Hoy veneramos a San José, una sana tradición en la Congregación, que no tenemos que perder

San José es el patrón de la Iglesia universal, pero, sobre todo es el justo de Dios por excelencia. La palabra virtud no existe en el vocabulario hebreo. En este vocabulario para expresar que alguien se parece en todo a Dios es usa la palabra “justo”. De ahí la denominación “el justo José”. Pues eso se dice de este santo que encarna todas las virtudes domésticas y que nos invita hoy a entrar en el misterio de Dios.

San José llama la atención por muchas cosas, pero sobre todo su figura y personalidad creyente nos habla de su fidelidad al cumplimiento de la voluntad de Dios en la realización de su vocación de fiel custodio de Jesús y de María.

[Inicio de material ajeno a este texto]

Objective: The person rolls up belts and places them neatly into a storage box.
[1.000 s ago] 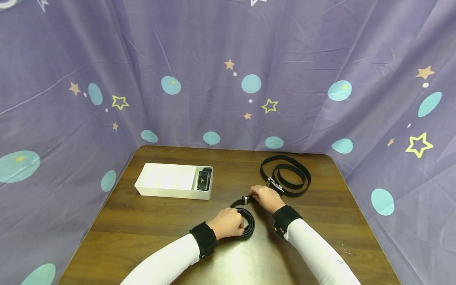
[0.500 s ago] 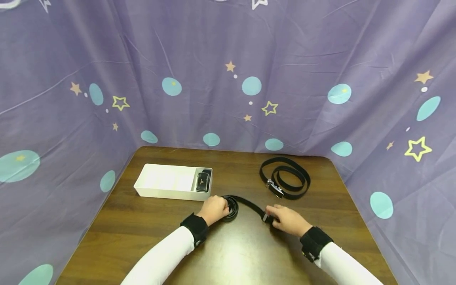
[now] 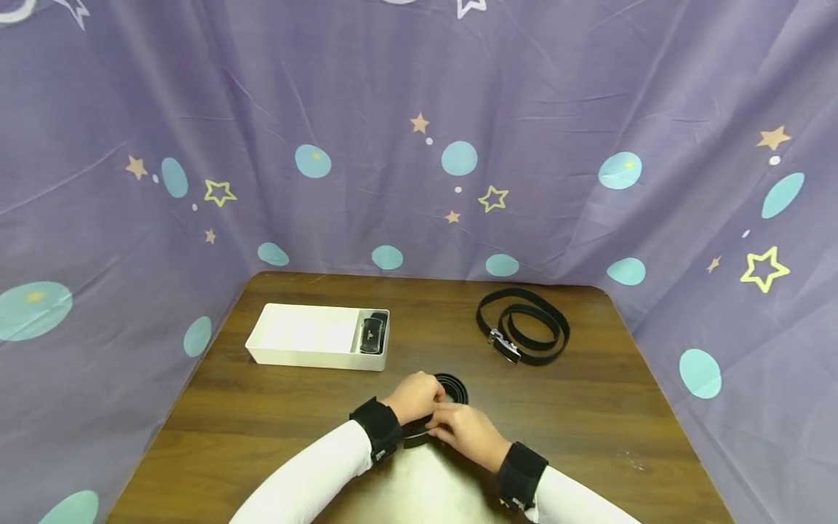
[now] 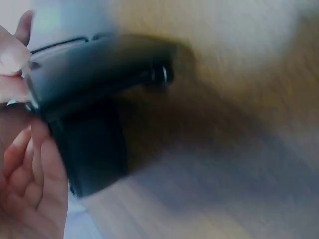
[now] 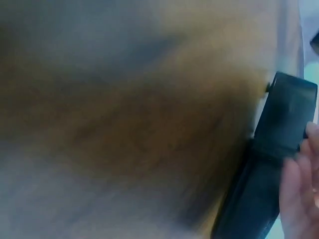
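Observation:
A black belt (image 3: pixel 458 387), wound into a coil, stands at the middle of the table. My left hand (image 3: pixel 415 398) grips this coil from the left. Right beside it, my right hand (image 3: pixel 470 434) pinches the belt near its buckle end, and the two hands almost meet. In the left wrist view the buckle (image 4: pixel 99 74) looks dark and smooth, with the strap (image 4: pixel 92 154) below it; both are blurred. The right wrist view has the fingertips (image 5: pixel 291 174) against the buckle end (image 5: pixel 286 109). Much of the coil is hidden behind the hands.
Farther right lies a second black belt (image 3: pixel 559 320), loosely looped, with a silver-edged buckle. At the back left stands a white box (image 3: pixel 308 356) with compartments; a rolled black belt (image 3: pixel 373 335) sits in its right one. A purple curtain (image 3: pixel 366 94) surrounds the wooden table (image 3: pixel 589 407).
The right hand first drew the buckle end out to the right, then brought it back left against the coil. The left hand and coil shifted up-left, then back toward the front.

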`<control>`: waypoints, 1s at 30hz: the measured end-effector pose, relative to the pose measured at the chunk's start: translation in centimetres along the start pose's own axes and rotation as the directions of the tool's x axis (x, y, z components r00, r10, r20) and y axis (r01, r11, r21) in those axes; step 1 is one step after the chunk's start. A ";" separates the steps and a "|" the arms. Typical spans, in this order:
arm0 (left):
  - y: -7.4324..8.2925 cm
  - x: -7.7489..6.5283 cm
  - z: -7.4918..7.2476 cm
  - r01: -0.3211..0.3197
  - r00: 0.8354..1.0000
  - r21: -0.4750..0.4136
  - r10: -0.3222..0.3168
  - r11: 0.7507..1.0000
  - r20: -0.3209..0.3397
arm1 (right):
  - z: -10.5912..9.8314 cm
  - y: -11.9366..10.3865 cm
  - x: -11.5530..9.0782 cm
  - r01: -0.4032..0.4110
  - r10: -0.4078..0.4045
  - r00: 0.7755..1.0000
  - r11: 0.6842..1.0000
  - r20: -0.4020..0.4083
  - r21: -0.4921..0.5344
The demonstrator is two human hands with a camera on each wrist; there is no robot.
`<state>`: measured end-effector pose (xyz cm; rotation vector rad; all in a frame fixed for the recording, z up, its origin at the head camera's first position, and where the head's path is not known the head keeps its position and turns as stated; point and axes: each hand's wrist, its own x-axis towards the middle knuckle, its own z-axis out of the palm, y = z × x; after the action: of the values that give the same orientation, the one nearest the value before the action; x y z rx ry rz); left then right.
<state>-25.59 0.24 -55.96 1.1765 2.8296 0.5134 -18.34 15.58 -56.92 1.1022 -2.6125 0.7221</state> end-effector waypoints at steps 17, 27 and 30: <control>-0.9 -1.6 -3.0 -0.179 0.910 -0.111 0.208 0.978 0.358 | -1.2 1.8 1.1 -0.427 0.394 0.903 0.869 0.172 0.252; -0.9 -1.9 -2.6 -0.265 0.918 0.007 0.250 0.964 0.308 | -3.4 4.1 2.2 -0.076 0.083 0.993 0.994 0.085 -0.079; -1.0 -2.2 -2.4 -0.329 0.914 0.062 0.301 0.942 0.274 | -3.4 4.4 2.4 0.107 -0.081 0.986 0.976 0.143 -0.188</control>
<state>-25.12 -2.61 -54.25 1.6035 2.4835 0.1952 -23.14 18.49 -54.65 1.2434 -2.6501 0.3731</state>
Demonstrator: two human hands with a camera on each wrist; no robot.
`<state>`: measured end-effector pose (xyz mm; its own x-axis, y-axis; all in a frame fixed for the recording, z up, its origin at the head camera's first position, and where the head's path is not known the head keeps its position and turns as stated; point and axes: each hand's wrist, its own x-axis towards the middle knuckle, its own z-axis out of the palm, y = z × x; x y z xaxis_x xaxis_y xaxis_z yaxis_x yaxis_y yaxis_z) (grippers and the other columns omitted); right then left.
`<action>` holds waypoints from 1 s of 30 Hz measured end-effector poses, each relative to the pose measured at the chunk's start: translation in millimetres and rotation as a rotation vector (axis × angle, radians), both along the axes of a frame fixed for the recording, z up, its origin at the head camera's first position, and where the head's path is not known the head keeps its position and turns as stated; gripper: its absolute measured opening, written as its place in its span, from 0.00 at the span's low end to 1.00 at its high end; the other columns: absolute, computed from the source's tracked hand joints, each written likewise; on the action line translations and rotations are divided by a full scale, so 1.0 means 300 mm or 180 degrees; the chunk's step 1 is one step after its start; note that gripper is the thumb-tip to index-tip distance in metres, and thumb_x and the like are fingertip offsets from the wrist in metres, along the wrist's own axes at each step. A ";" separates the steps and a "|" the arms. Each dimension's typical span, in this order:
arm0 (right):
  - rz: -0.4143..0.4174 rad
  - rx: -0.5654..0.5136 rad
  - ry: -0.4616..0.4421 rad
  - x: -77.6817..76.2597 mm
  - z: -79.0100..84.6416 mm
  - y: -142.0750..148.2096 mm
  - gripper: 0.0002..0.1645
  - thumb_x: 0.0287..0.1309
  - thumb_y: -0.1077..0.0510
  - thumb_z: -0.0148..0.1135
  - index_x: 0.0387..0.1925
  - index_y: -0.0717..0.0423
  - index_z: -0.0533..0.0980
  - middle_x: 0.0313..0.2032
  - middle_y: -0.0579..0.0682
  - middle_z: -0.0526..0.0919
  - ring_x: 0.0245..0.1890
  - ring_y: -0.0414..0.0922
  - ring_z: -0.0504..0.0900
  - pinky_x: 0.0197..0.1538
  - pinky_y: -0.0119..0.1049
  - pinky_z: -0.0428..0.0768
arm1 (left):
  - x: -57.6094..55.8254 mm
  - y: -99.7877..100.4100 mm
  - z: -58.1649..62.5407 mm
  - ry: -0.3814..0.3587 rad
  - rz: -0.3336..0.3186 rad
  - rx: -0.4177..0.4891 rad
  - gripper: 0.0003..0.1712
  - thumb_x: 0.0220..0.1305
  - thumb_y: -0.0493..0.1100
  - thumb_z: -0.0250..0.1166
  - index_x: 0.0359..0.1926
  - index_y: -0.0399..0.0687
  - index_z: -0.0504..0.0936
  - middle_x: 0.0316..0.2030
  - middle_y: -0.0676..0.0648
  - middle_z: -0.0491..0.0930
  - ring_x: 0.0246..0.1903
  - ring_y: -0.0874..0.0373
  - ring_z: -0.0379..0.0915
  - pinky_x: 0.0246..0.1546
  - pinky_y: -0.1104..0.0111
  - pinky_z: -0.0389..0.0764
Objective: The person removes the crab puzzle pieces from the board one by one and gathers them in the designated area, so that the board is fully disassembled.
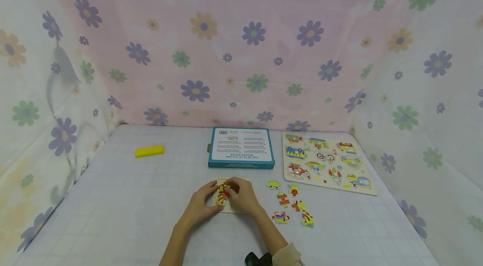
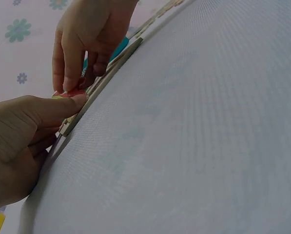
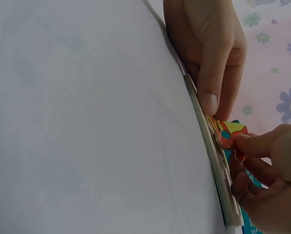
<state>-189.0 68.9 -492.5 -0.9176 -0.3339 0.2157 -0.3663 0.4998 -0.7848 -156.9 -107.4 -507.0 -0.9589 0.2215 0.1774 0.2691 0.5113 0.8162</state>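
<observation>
A small wooden puzzle board (image 1: 235, 208) lies on the table, with red and yellow pieces (image 1: 222, 200) along its left side. My left hand (image 1: 199, 205) holds the board at its left edge, the thumb (image 3: 210, 103) down at its near corner. Between thumb and index finger, my right hand (image 1: 243, 195) pinches a red and yellow jigsaw piece (image 3: 233, 130), tilted up over the board in the right wrist view. Several loose jigsaw pieces (image 1: 283, 199) lie to the right of the right hand.
Behind the hands lies a teal and white box (image 1: 241, 144). A larger wooden vehicle puzzle (image 1: 318, 180) is at the back right, and a yellow block (image 1: 149, 151) at the back left. A dark object (image 1: 258, 259) shows by the right sleeve (image 1: 287, 255). Flowered cloth surrounds the table.
</observation>
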 end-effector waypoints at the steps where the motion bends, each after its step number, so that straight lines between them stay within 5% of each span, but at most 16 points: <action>1: -0.0007 -0.0048 -0.0026 0.002 0.002 0.010 0.09 0.58 0.65 0.60 0.41 0.60 0.80 0.36 0.51 0.84 0.31 0.38 0.77 0.36 0.29 0.78 | 0.000 0.001 0.000 0.0007 -0.0001 -0.0003 0.36 0.44 0.41 0.75 0.55 0.29 0.75 0.61 0.36 0.69 0.63 0.40 0.61 0.63 0.47 0.62; 14: -0.0216 -0.0246 -0.0380 0.044 0.033 0.232 0.07 0.57 0.64 0.63 0.38 0.59 0.81 0.35 0.50 0.84 0.30 0.40 0.77 0.35 0.26 0.78 | 0.002 0.008 0.005 0.0064 0.0014 -0.0097 0.35 0.44 0.39 0.75 0.54 0.29 0.75 0.61 0.36 0.70 0.63 0.39 0.61 0.62 0.47 0.62; 21: -0.0523 -0.0023 -0.0458 0.058 0.028 0.312 0.03 0.53 0.65 0.65 0.32 0.58 0.80 0.29 0.46 0.82 0.28 0.39 0.78 0.34 0.26 0.78 | -0.001 0.005 -0.002 -0.0008 0.0040 -0.0043 0.34 0.44 0.38 0.75 0.54 0.30 0.76 0.61 0.38 0.69 0.63 0.42 0.61 0.63 0.48 0.62; 30: -0.0286 0.0613 -0.0300 0.072 0.038 0.327 0.11 0.51 0.64 0.67 0.38 0.61 0.80 0.33 0.47 0.81 0.32 0.40 0.76 0.36 0.30 0.79 | 0.002 0.006 -0.002 -0.0046 0.0028 0.0025 0.33 0.45 0.39 0.74 0.54 0.30 0.76 0.62 0.38 0.69 0.64 0.41 0.61 0.63 0.48 0.62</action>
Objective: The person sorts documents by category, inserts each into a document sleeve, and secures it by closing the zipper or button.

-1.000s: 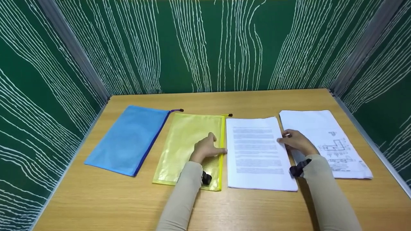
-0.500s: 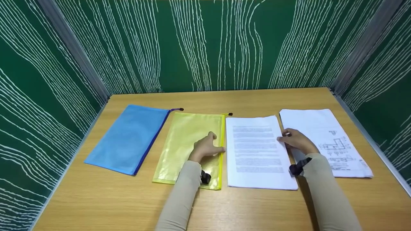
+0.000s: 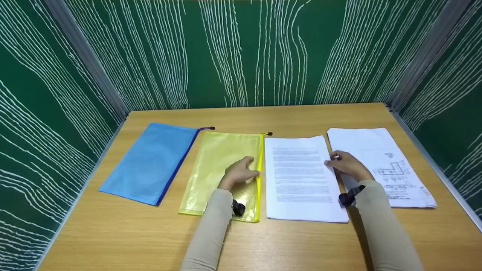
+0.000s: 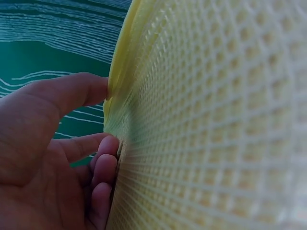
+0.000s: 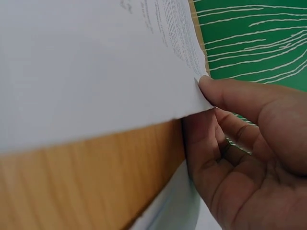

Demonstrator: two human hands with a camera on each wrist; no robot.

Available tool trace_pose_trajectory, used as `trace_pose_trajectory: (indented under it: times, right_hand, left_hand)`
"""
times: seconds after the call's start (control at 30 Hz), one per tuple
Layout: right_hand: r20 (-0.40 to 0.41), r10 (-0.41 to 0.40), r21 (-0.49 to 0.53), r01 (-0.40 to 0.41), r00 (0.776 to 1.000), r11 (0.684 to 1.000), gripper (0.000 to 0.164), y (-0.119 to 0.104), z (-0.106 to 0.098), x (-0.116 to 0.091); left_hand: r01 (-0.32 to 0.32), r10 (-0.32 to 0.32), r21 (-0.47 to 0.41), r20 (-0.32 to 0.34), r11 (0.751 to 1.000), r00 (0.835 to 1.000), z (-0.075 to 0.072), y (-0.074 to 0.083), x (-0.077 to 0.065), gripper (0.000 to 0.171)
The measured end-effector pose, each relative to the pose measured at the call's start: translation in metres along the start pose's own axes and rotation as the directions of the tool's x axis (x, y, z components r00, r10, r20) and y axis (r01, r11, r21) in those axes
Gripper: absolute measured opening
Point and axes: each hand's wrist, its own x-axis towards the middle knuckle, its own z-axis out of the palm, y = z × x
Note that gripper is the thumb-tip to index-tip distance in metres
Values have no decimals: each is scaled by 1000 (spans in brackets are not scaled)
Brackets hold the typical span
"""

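My left hand (image 3: 238, 174) lies over a yellow mesh zip pouch (image 3: 211, 162), its thumb at the zipper edge on the right. That edge bows slightly inward at the thumb. In the left wrist view, the other fingertips (image 4: 104, 165) touch the pouch's mesh face, apart from the thumb. My right hand (image 3: 350, 165) pinches the right edge of a stack of printed paper (image 3: 301, 177), thumb on top and fingers underneath. The right wrist view shows the sheets' edge (image 5: 144, 125) raised above the wooden table.
A blue zip pouch (image 3: 150, 163) lies at the left of the table (image 3: 113, 233). Right of the printed stack is another paper stack (image 3: 361, 139) with technical drawings, partly under my right hand. Green walls with white lines (image 3: 256, 52) enclose the back and sides.
My left hand has shifted slightly left, its thumb moving from the gap beside the paper onto the pouch's zipper edge, which now bends inward. My right hand keeps its pinch on the paper.
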Motion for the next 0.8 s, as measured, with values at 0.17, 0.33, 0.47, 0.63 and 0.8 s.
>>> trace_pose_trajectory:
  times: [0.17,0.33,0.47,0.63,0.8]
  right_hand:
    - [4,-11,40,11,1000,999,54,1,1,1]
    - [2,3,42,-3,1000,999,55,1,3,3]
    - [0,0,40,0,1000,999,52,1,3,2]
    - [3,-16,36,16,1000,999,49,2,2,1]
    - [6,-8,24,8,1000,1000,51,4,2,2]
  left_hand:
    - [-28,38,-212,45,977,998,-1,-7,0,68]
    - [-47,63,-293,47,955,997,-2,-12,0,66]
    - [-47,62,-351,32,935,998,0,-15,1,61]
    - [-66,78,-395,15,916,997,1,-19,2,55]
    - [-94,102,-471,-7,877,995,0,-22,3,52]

Dios lo eligió, descendiente de David, para que fuera el esposo virginal de María y el padre adoptivo de su hijo Jesús. A pesar de la oscuridad de la fe de la que estuvo revestida toda su trayectoria, él se fio de Dios e hizo todo lo que el Señor le pedía, abandonado a su voluntad y siendo, en todo momento, fiel compañero  de la Virgen y de Jesús. Desde el silencio y el ocultamiento, dejando detrás de él una estela luminosa de fidelidad a los planes de Dios, nos enseña que se puede ser “pieza clave”en el plano de la salvación solamente por esa capacidad de ABANDONARSE EN TODO MOMENTO EN LOS BRAZOS Y EN A LA VOLUNTAD DEL SEÑOR.

La perseverancia, la humildad, la prudencia, el silencio, la fidelidad, la amabilidad a toda prueba, la confianza y la obediencia, fidelidad, el amor callado y entregado, la mansedumbre, la justicia y la libertad frente a todos y a todo las podemos aprender de este santo a quien la Congregación nos puso como modelo en todas estas virtudes domésticas. San José fue, además, un gran maestro de oración. Para todas sus dudas y para tener claro él camino el entraba en diálogo con Dios. Y Dios le respondía desde el amor y desde la vocación que le otorgó en la historia de la salvación.

La Iglesia lo tiene como patrón de las vocaciones. Pero también lo tenemos nosotras. Es importante seguir rezando a este gran santo para que nos envíe las vocaciones que necesitamos a fin de poder llevar adelante el carisma congregacional y ser fieles a lo que Dios en este momento nos confía en la historia de la salvación.

Sigamos las huellas de San José en el camino de Jesús y de María. No nos arrepentiremos, en el día a día y en la cotidianidad vocacional del amor, él nos enseñará siempre cómo responder a la voluntad amante de Dios.